Exercise -
The task for the listing below is to write out exactly the lines starting at the one containing "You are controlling" and ending at the one containing "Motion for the", both included. Pictures are to be omitted.
- - - - -
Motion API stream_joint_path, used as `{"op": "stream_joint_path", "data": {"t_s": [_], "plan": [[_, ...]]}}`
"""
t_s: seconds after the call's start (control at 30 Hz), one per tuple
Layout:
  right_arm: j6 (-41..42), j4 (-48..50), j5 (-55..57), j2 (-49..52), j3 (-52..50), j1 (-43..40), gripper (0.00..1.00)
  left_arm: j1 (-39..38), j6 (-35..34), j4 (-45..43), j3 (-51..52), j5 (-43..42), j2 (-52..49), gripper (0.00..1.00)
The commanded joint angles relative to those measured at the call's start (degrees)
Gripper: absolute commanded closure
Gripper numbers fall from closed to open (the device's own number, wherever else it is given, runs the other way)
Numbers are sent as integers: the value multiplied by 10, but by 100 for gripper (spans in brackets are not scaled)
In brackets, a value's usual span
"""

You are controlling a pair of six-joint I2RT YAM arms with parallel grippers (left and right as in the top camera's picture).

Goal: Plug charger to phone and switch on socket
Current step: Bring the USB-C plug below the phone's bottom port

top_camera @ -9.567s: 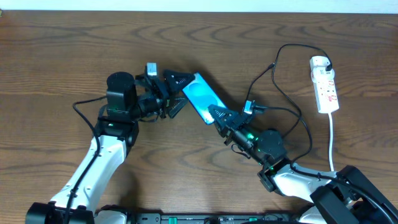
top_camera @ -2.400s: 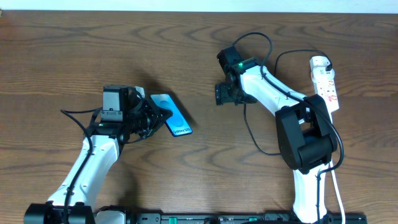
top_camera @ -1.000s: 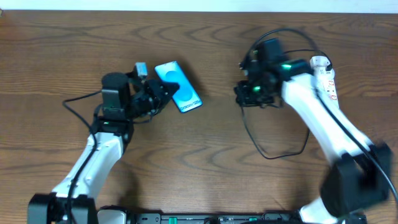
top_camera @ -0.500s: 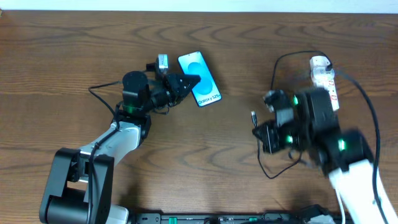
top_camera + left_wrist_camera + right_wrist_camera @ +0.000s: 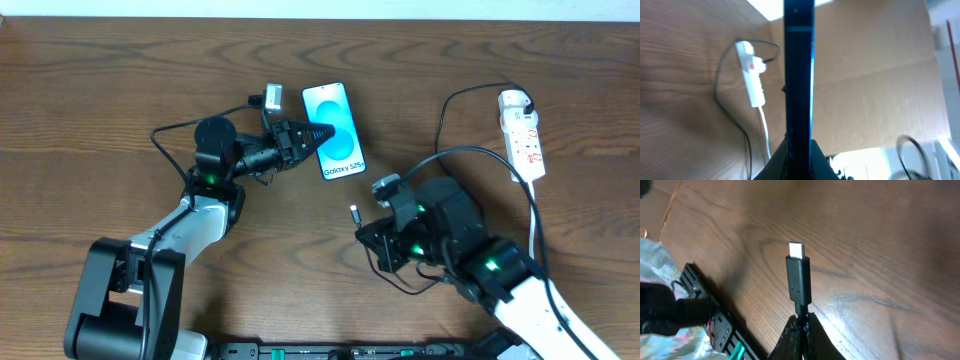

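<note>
The phone [image 5: 330, 103] has a cyan screen that faces up, and it sits at the table's upper middle, with my left gripper [image 5: 318, 132] shut on its left edge. The left wrist view shows the phone [image 5: 799, 75] edge-on, rising from my left gripper [image 5: 799, 156]. My right gripper [image 5: 366, 230] is lower down, right of centre, shut on the charger just behind its connector tip [image 5: 353, 212]. In the right wrist view the connector [image 5: 799, 277] sticks straight out of my right gripper [image 5: 802, 324] above bare wood. The black cable [image 5: 445, 110] loops back to the white adapter [image 5: 514, 100] in the socket [image 5: 524, 140].
The socket's thick white cord [image 5: 535, 215] runs down the right side toward the front edge. A black rail [image 5: 300, 352] lines the table's front edge, and it also shows as the rail [image 5: 715, 325] in the right wrist view. A cardboard wall [image 5: 875, 65] stands behind the socket [image 5: 751, 75].
My left gripper has carried the phone to the right and turned it more upright. My right arm has swung from beside the socket down toward the front middle, still holding the charger.
</note>
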State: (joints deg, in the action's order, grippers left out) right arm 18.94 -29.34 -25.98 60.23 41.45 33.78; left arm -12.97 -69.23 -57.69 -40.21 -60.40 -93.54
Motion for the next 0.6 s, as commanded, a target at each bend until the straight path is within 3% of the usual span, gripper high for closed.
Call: {"op": "stream_joint_path", "data": {"t_s": [0.0, 0.57], "plan": [[29, 11, -12, 37, -1, 4, 99, -1, 2, -30, -12, -57, 6, 93], [115, 84, 2, 37, 2, 4, 99, -9, 6, -28, -11, 0, 6, 93]]}}
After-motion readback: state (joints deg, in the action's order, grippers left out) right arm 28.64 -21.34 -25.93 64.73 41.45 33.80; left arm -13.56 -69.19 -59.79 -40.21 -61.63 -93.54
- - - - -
Output of the exercise -
You are controlling a pair of six-joint I2RT YAM arms with parallel grippers (left and right as in the top camera's picture).

Goal: Plug charger to phone and switch on socket
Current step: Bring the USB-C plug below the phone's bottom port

top_camera @ -9.567s: 
top_camera @ -2.400s: 
top_camera @ -1.000s: 
top_camera @ -0.500s: 
top_camera + left_wrist_camera + right_wrist_camera @ +0.000s: 

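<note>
The phone [image 5: 330, 103] has a cyan screen that faces up, and it sits at the table's upper middle, with my left gripper [image 5: 318, 132] shut on its left edge. The left wrist view shows the phone [image 5: 799, 75] edge-on, rising from my left gripper [image 5: 799, 156]. My right gripper [image 5: 366, 230] is lower down, right of centre, shut on the charger just behind its connector tip [image 5: 353, 212]. In the right wrist view the connector [image 5: 799, 277] sticks straight out of my right gripper [image 5: 802, 324] above bare wood. The black cable [image 5: 445, 110] loops back to the white adapter [image 5: 514, 100] in the socket [image 5: 524, 140].
The socket's thick white cord [image 5: 535, 215] runs down the right side toward the front edge. A black rail [image 5: 300, 352] lines the table's front edge, and it also shows as the rail [image 5: 715, 325] in the right wrist view. A cardboard wall [image 5: 875, 65] stands behind the socket [image 5: 751, 75].
My left gripper has carried the phone to the right and turned it more upright. My right arm has swung from beside the socket down toward the front middle, still holding the charger.
</note>
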State: (joints deg, in the action's order, grippers left out) right arm 18.94 -29.34 -25.98 60.23 41.45 33.78; left arm -12.97 -69.23 -57.69 -40.21 -60.40 -93.54
Motion for the next 0.6 s, as commanded, a target at each bend until the straight path is within 3% of the usual span, gripper high for closed.

The output has been given in full.